Hi Robert....... If you go to the Router forums homepage (or click on the RouterForums.com logo at the top of this page) then scroll down to the General Woodworking section, you'll see "Power Tool Manuals" at the bottom of that section. I see a listing for King Canada there. I hope this helps. I've found a couple I needed there. Jim


----------



## blairsdad (Jun 13, 2015)

*King Canada 816C manual*

Hi Robert

Did you find a manual? If so I would like to know where please, I just bought an 816C at an auction.

Thanks

Bruce Clift


----------



## jw2170 (Jan 24, 2008)

Hi Bruce, welcome to the forum.

Robert has not been back for 2 years.

As per Chessnut2, If you go to the Router forums homepage (or click on the RouterForums.com logo at the top of this page) then scroll down to the General Woodworking section, you'll see "Power Tool Manuals" at the bottom of that section. I see a listing for King Canada there.....


----------



## Cherryville Chuck (Sep 28, 2010)

I checked and there isn't one yet but I have a 16" King, not sure if it's the same model, and I know I have the manual, I just have to find it and scan it first. In the meantime if you have questions just ask. I can suggest that you check to make sure the head is level from one side to the other. Mine wasn't from the factory.
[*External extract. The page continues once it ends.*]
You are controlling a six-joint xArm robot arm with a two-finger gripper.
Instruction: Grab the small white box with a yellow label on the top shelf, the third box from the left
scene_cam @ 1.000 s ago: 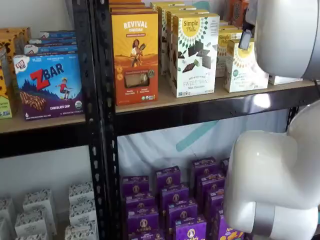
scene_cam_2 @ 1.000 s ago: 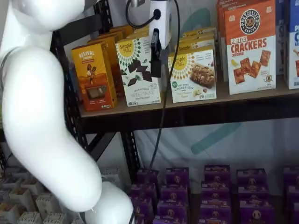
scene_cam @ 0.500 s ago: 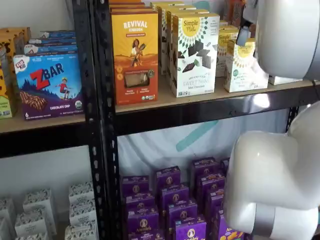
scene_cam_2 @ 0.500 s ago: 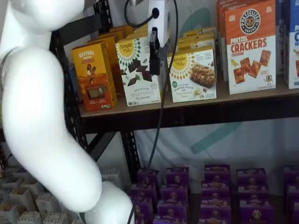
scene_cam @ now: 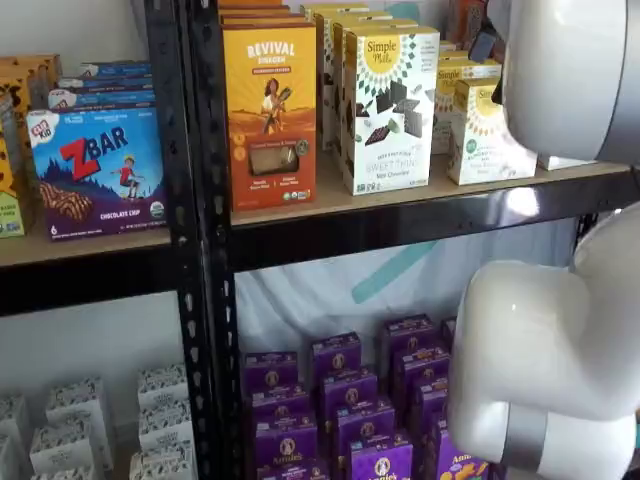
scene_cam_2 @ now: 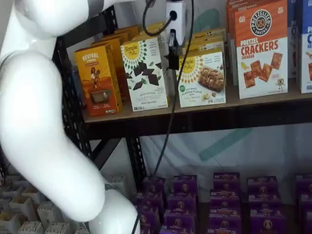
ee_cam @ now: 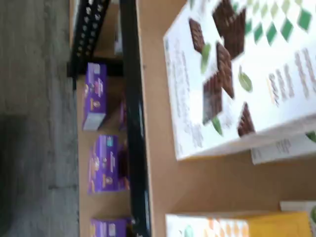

Although it will leave some snipe and chips out some hardwoods it will take a 1/8" bite out of a 2x10. Great if you have access to rough lumber.


----------



## blairsdad (Jun 13, 2015)

jw2170 said:


> Hi Bruce, welcome to the forum.
> 
> Robert has not been back for 2 years.
> 
> As per Chessnut2, If you go to the Router forums homepage (or click on the RouterForums.com logo at the top of this page) then scroll down to the General Woodworking section, you'll see "Power Tool Manuals" at the bottom of that section. I see a listing for King Canada there.....


Thanks James, I did check there yesterday buy couldn't see the correct model, I'll look again a bit harder. Love that quote (a long time favourite of mine) which goes right along with "Nothing round here is simple except the boss".

Cheers

Bruce


----------



## old55 (Aug 11, 2013)

Welcome to the forum Bruce.


----------



## Cherryville Chuck (Sep 28, 2010)

I'm working on it Bruce. I scanned all the pages as jpegs and I'm trying to figure out how to convert to a single pdf file if possible. I could email you all the jpeg images for now if you need them, there are almost 20 of them with the parts list which you would need to see if there are any differences from mine to yours.

Mine is a SA 380. The manual says 15" but it is actually 16" wide as I planed some 6 x 16 timbers for a friend once. It also is called an Autoplaner. There are several other brands that use the exact same castings that I've seen, such as Delta and Jet. It was manufactured by a company in Taiwan and sold under several labels. Mine will plane 2 x 10s on edge but others, and I think later models of the King, used shorter posts and will only do 6+". I've replaced one feed roller and had to level the head to the bed (it came from the factory out of adjustment) so I can walk you through the processes if needed.


----------